The persons requesting a loan from the bank are objects, but the signs will differ depending on whether it is a natural person or a legal entity. The characteristic description of a private person applying for a loan is formed on the basis of the data of the questionnaire, which it fills out. Then the questionnaire is supplemented with some other information about the potential client, which the bank receives through its own channels. Some of them are binary signs (gender, phone number), others are ordinal (education, position), the majority are quantitative (loan amount, total debts on other banks, age, number of family members, income, work experience ) or nominal (name, name of the company-employer, profession, address).
For machine learning a sample is compiled, which includes borrowers whose credit history is known. All borrowers are divided into classes, in the simplest case there are 2 of them - “good” borrowers and “bad” ones, and a positive decision on granting a loan is made only in favor of the “good” ones.

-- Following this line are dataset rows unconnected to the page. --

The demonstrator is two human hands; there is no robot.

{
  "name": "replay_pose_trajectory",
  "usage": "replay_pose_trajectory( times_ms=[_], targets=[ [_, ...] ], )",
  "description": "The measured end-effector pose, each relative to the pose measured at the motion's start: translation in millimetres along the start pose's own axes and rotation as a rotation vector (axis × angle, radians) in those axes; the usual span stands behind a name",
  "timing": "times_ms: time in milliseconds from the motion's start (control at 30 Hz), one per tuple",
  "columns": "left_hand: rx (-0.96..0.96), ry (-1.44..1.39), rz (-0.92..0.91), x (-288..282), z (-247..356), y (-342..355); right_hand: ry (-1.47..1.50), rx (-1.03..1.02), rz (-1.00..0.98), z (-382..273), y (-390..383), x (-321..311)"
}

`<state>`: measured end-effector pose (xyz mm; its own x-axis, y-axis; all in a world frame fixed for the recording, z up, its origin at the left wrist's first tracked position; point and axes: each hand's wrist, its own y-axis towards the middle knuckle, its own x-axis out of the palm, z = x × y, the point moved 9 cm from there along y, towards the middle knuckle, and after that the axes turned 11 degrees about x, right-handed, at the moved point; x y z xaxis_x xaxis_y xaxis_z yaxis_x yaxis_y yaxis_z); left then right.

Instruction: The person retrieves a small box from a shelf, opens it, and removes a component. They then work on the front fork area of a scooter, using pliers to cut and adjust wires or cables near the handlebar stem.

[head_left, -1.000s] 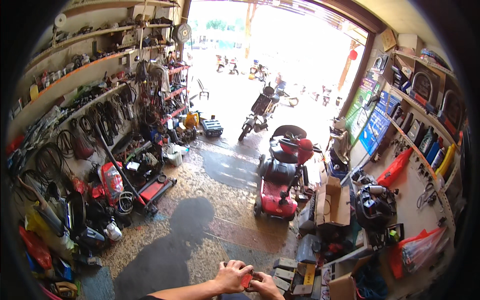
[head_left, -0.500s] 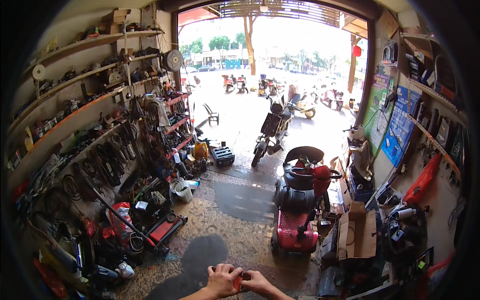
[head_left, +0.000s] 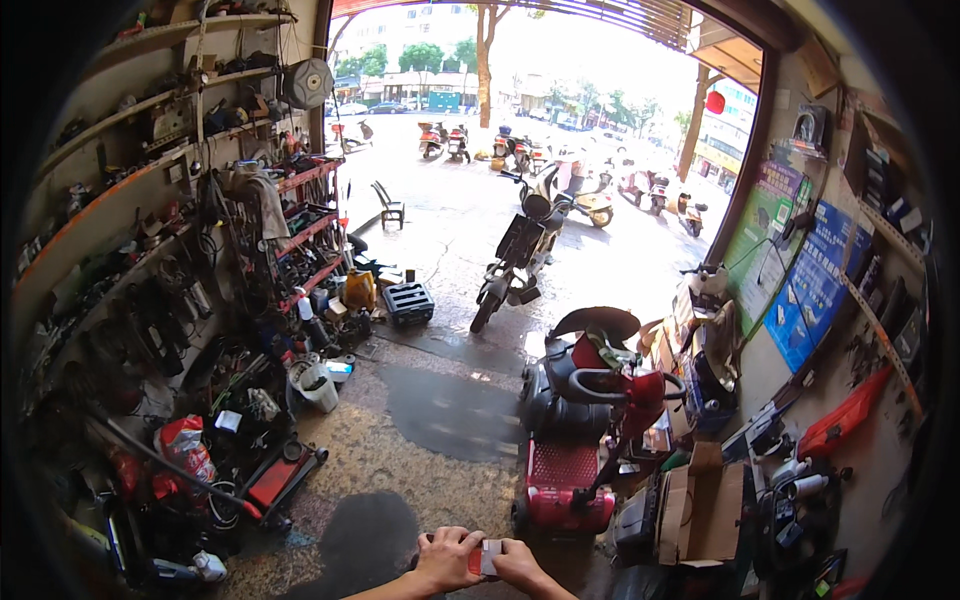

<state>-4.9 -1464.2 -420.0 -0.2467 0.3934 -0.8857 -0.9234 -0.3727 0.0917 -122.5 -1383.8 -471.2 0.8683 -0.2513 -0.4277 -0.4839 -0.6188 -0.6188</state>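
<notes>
Both my hands are together low in the picture, above the floor. My left hand point(head_left: 440, 558) is closed on the left side of a small red and pale grey box-like packet point(head_left: 489, 558). My right hand point(head_left: 518, 566) grips the same packet from its right side. Part of the packet is hidden behind my fingers, and what is in it does not show.
A red mobility scooter point(head_left: 570, 480) stands ahead to the right, beside an open cardboard box point(head_left: 712, 515). On the left are a red floor jack point(head_left: 275, 480), a white bucket point(head_left: 316, 385) and crowded shelves point(head_left: 150, 155). An electric bike point(head_left: 515, 250) stands in the wide doorway.
The whole view has shifted and tilted, and the scooter appears nearer. My hands stay together on the packet, which now shows a pale face beside the red.
</notes>
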Motion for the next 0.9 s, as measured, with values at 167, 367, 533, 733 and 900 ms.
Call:
replay_pose_trajectory(
  times_ms=[167,367,533,733,900],
  targets=[
    [0.115,-0.048,-0.019,-44,-50,98,0.216,-0.134,0.092,-55,75,-45],
    [0.049,-0.058,-0.031,-76,-119,180,0.253,-0.098,0.176,-125,146,-66],
    [-0.087,-0.051,0.006,-78,-192,240,-0.061,-0.607,0.388,-232,189,-91],
    [-0.21,0.006,0.154,-112,-269,329,-0.28,-0.789,0.261,-327,294,-98],
    [-0.264,0.046,0.223,-145,-302,404,-0.336,-0.81,0.17,-381,361,-131]
  ],
)
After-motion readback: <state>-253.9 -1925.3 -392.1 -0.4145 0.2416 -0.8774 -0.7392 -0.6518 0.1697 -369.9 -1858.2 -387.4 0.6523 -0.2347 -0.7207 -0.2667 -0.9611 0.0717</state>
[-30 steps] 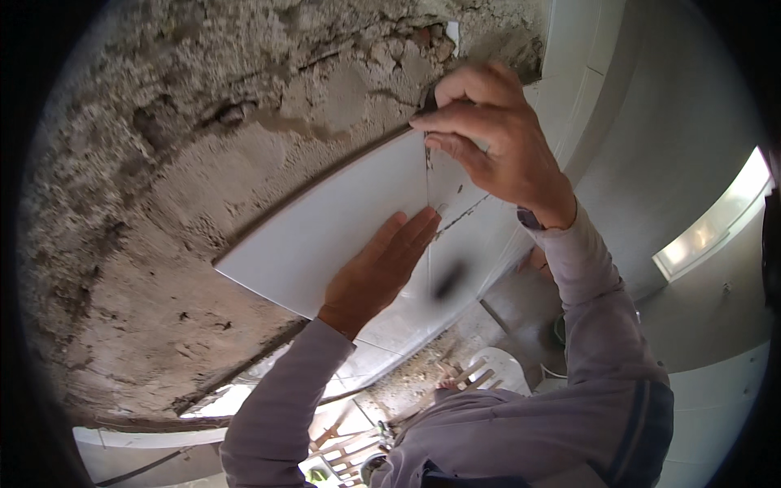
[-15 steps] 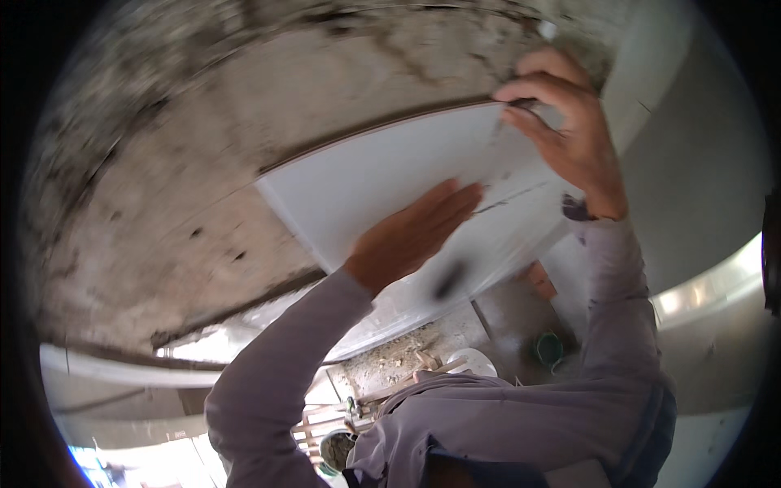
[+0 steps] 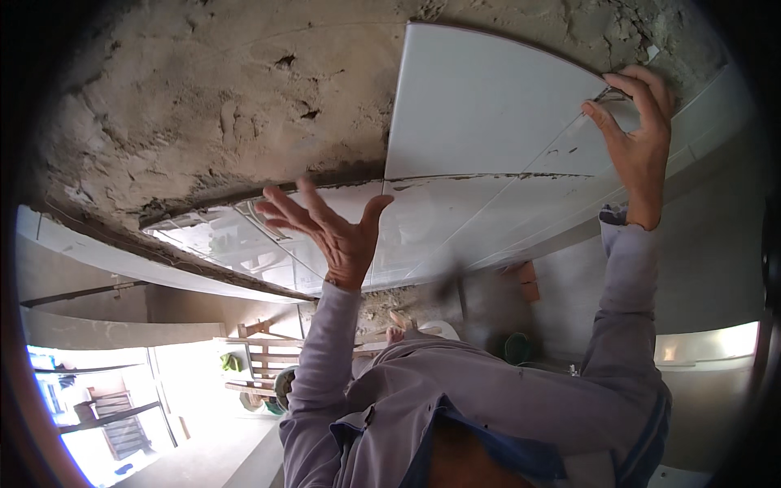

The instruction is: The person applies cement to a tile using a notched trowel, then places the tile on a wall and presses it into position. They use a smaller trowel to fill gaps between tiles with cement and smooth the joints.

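A large white wall tile stands against the rough mortared wall, its lower edge along a row of white tiles. My right hand is at the tile's upper right edge, thumb and fingers closed in a pinch. A small dark, thin thing shows between them; its kind cannot be made out. My left hand is open with fingers spread, holding nothing, in front of the lower row, left of the upper tile. Whether it touches that row is unclear.
Bare, pitted mortar covers the wall to the left. Below are a wooden slatted frame, a dark green bucket and an orange-brown brick piece. A bright opening lies at lower left.
My left hand has come off the upper tile's face and moved left, its fingers now spread. My right hand stays at the tile's upper right edge. The view has turned.
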The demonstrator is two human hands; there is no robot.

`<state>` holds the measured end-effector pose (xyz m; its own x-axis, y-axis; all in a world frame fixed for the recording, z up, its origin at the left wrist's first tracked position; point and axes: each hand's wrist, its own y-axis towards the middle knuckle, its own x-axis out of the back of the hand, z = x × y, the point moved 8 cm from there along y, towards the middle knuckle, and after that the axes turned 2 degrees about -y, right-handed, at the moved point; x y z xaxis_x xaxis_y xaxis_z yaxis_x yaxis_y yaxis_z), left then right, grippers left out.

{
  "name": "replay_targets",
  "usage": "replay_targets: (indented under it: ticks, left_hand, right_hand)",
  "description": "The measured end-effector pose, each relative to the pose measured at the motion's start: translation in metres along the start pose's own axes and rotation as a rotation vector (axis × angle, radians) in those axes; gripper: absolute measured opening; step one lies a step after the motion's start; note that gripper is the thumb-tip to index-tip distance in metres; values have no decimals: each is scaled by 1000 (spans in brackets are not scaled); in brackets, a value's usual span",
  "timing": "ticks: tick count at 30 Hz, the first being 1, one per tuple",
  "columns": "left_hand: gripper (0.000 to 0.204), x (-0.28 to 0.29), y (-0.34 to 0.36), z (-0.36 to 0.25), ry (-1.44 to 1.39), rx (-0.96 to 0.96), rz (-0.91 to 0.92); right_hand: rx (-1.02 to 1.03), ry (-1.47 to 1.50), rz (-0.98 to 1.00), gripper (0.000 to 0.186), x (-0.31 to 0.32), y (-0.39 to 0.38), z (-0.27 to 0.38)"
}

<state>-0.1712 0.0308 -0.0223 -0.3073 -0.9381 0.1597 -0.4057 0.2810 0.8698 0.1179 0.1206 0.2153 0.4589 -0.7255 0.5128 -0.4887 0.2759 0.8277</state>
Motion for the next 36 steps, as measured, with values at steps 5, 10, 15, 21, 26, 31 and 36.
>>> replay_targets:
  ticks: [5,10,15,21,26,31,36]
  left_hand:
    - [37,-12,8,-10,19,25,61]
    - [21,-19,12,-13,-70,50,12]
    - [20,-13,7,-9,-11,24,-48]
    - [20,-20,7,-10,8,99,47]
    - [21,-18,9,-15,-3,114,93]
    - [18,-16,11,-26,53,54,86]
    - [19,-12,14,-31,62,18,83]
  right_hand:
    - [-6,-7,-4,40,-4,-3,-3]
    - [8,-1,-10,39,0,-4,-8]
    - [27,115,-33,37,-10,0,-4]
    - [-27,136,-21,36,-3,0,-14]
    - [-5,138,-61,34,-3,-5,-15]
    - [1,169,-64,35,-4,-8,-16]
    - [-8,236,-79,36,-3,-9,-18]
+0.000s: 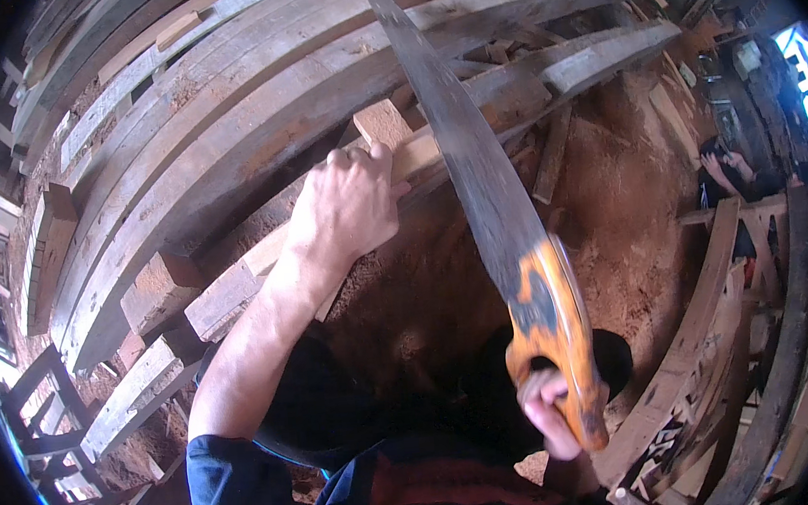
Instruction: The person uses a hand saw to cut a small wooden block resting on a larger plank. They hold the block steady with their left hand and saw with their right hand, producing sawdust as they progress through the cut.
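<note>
My left hand (351,200) grips a pale length of timber (415,157), fingers curled over it beside a short upright wood block (378,120). My right hand (549,412) is closed on the yellow-orange wooden handle of a handsaw (462,167). The long grey blade slants up and to the left from the handle, crossing over the timber just right of my left hand. Whether its teeth touch the wood I cannot tell. Under the timber is reddish-brown sawdust-covered ground (602,237), with my dark-clothed legs below.
Long curved planks (268,92) fill the upper left, with short blocks (156,291) among them. More timbers (714,332) stand along the right, where another person's hands (720,171) show near a trestle. A dark slatted frame (42,414) is at the left edge.
</note>
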Tool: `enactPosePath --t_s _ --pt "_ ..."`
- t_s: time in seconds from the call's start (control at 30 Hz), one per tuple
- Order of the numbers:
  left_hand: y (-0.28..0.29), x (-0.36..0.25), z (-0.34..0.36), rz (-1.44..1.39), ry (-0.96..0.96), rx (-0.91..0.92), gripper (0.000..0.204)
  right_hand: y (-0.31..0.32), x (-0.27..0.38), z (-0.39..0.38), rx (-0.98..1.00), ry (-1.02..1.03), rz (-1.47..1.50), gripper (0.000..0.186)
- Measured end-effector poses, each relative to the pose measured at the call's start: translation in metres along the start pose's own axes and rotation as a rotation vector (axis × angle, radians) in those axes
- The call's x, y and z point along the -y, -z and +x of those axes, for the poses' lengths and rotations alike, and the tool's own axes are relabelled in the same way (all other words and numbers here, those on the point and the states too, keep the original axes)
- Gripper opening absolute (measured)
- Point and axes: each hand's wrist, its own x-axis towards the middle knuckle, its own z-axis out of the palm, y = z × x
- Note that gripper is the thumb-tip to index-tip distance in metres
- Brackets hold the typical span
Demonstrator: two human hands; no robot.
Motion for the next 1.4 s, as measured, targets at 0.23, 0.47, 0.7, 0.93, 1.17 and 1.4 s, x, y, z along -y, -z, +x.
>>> enactPosePath --t_s 0.23,0.47,0.7,0.93,1.17,1.4 --pt "-0.009 -0.004 -0.007 0.014 0.036 -0.03 0.04 -0.033 -0.013 0.09 0.056 0.215 -0.321 0.019" --pt "-0.003 0.001 -0.001 0.021 0.027 -0.022 0.04 0.006 -0.005 -0.048 -0.01 -0.062 -0.099 0.021" --pt "-0.006 0.001 -0.001 -0.005 0.019 -0.043 0.037 0.003 0.01 -0.029 0.037 -0.013 -0.069 0.026" --pt "-0.041 -0.043 -0.035 0.359 -0.282 0.048 0.027 -0.039 -0.014 0.085 0.094 0.131 -0.341 0.014" --pt "-0.046 -0.05 -0.036 0.132 -0.188 0.054 0.025 -0.003 -0.008 0.064 -0.071 0.074 0.147 0.017" --pt "-0.008 -0.033 -0.037 -0.05 -0.107 -0.038 0.032 0.042 0.041 0.08 0.183 0.242 -0.131 0.024"
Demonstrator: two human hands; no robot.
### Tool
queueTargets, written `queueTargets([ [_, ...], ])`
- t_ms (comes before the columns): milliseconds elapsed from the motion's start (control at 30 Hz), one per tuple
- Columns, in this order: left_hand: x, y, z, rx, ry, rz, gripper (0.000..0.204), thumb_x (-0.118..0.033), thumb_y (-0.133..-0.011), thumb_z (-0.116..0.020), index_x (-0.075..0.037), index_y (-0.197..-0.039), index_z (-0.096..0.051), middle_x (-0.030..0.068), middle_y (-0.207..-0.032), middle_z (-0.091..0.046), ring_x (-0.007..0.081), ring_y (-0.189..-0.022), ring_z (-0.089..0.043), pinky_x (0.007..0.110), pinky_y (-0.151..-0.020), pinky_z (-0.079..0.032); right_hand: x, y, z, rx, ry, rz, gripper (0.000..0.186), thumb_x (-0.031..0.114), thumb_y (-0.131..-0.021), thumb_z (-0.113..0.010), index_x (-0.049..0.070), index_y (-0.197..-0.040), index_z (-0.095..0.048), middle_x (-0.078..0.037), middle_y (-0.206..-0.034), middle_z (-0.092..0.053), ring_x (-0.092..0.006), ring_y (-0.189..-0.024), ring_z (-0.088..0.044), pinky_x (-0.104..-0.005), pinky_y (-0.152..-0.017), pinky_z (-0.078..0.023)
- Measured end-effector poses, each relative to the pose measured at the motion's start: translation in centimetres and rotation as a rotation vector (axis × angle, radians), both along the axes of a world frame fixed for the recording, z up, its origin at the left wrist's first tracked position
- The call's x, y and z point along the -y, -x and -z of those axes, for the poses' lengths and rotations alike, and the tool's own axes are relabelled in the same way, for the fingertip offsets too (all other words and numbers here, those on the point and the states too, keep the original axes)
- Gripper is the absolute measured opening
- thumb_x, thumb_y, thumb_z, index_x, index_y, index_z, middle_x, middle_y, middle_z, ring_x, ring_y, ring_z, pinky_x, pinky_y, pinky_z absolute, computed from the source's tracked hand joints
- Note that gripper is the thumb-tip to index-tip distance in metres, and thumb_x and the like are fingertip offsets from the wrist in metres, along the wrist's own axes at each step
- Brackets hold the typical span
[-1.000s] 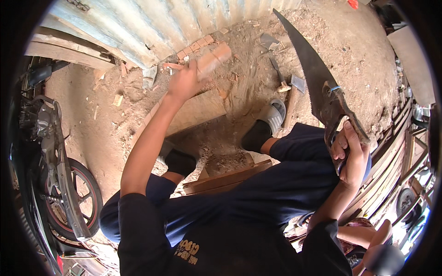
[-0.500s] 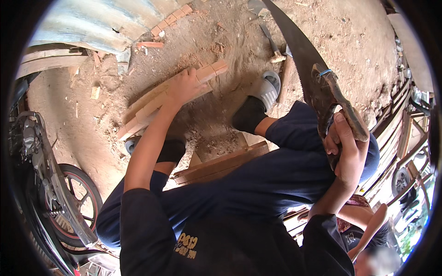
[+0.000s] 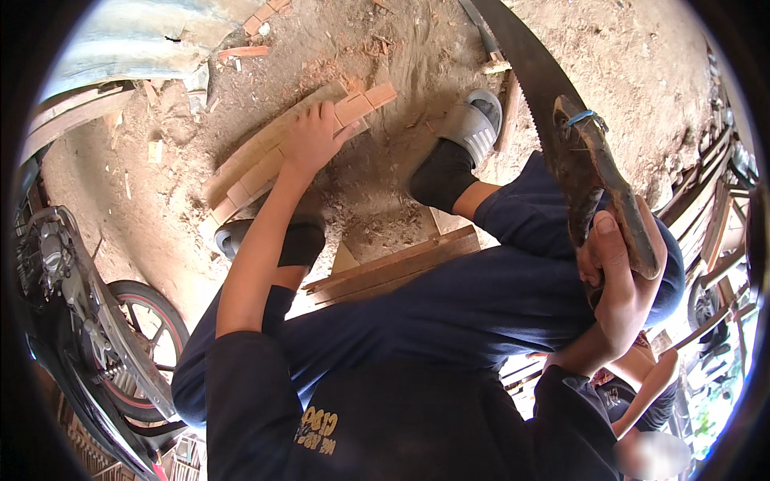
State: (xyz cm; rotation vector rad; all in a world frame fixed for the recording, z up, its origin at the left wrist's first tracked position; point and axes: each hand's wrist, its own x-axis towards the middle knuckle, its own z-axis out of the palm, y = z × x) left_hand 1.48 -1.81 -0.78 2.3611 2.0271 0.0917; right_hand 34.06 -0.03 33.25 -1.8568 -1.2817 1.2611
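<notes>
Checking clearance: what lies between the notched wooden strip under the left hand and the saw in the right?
In the head view, a grey sandal worn over a black sock, and dirt ground, lie between the wooden strip and saw.

This place appears to be a simple woodworking yard, rather than a regular indoor workshop. The ground (image 3: 634, 104) is bare, dry earth, with small wood scraps (image 3: 156, 151) scattered on it. A large handsaw (image 3: 539, 72) and a wooden piece (image 3: 265, 170) marked with regular cuts also speak of wood work. Along the right side, long planks (image 3: 696, 191) lie in a pile. A motorcycle (image 3: 58, 255) stands at the left, and a pale metal sheet (image 3: 132, 48) borders the upper left corner.
</notes>
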Motion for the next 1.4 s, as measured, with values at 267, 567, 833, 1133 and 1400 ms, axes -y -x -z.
queueTargets([
  [267, -0.2, -0.8, -1.1, 0.053, 0.047, -0.027, 0.061, -0.065, -0.089, -0.059, -0.005, -0.100, -0.056, 0.0130, -0.094, -0.064, 0.0313, -0.087, -0.066, 0.043, -0.069, -0.053, -0.1, -0.7, 0.2, 0.024, 0.008, -0.063, 0.016, 0.013, -0.099, -0.059, -0.003, -0.101, -0.058, 0.001, -0.063, -0.044, -0.0052, -0.046, -0.036, -0.0216, -0.044, -0.030],
  [567, -0.7, -0.9, -1.6, 0.115, 0.081, 0.004, 0.074, -0.066, -0.076, -0.072, -0.003, -0.110, -0.055, 0.0143, -0.115, -0.060, 0.0344, -0.108, -0.059, 0.045, -0.086, -0.053, 0.2, -0.7, -0.3, -0.082, 0.103, -0.060, 0.012, 0.012, -0.093, -0.067, 0.002, -0.090, -0.061, 0.003, -0.065, -0.050, -0.0044, -0.054, -0.043, -0.0223, -0.050, -0.032],
  [833, -0.3, -0.1, -1.0, 0.241, 0.103, -0.025, 0.077, -0.059, -0.080, -0.073, -0.001, -0.125, -0.052, 0.0172, -0.127, -0.055, 0.0394, -0.118, -0.054, 0.048, -0.102, -0.045, 5.6, -1.1, -0.2, -0.033, 0.210, -0.269, 0.020, 0.013, -0.095, -0.069, 0.002, -0.083, -0.057, 0.002, -0.060, -0.050, -0.0026, -0.057, -0.042, -0.0240, -0.049, -0.033],
  [1133, -0.6, 0.6, -1.0, 0.057, 0.000, 0.098, 0.066, -0.059, -0.085, -0.069, -0.001, -0.111, -0.054, 0.0173, -0.118, -0.061, 0.0381, -0.099, -0.067, 0.045, -0.080, -0.057, 11.4, -1.5, 0.3, -0.041, 0.351, -0.285, 0.023, 0.015, -0.095, -0.069, 0.002, -0.082, -0.056, -0.001, -0.058, -0.052, -0.0049, -0.055, -0.046, -0.0270, -0.049, -0.037],
  [1400, -0.3, -0.3, -1.3, 0.016, -0.030, 0.025, 0.067, -0.064, -0.085, -0.065, -0.002, -0.107, -0.055, 0.0161, -0.094, -0.067, 0.0338, -0.080, -0.072, 0.042, -0.061, -0.059, 13.6, -0.2, -0.2, -0.022, 0.368, -0.260, 0.022, 0.016, -0.096, -0.068, 0.002, -0.084, -0.056, -0.003, -0.059, -0.054, -0.0072, -0.055, -0.048, -0.0284, -0.050, -0.039],
])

A more complex machine learning algorithm, called credit scoring, involves assigning conditional points to each borrower for each attribute, and the decision to grant a loan will depend on the amount of points gained. During machine learning, the credit scoring system first assigns a certain amount of points to each attribute, and then determines the conditions for issuing a loan (term, interest rate and other parameters that are reflected in the loan agreement). But there is also another system learning algorithm - based on precedents.
PS In the following articles we will look more closely at the algorithms for creating machine learning models, including the mathematical part and the implementation in Python.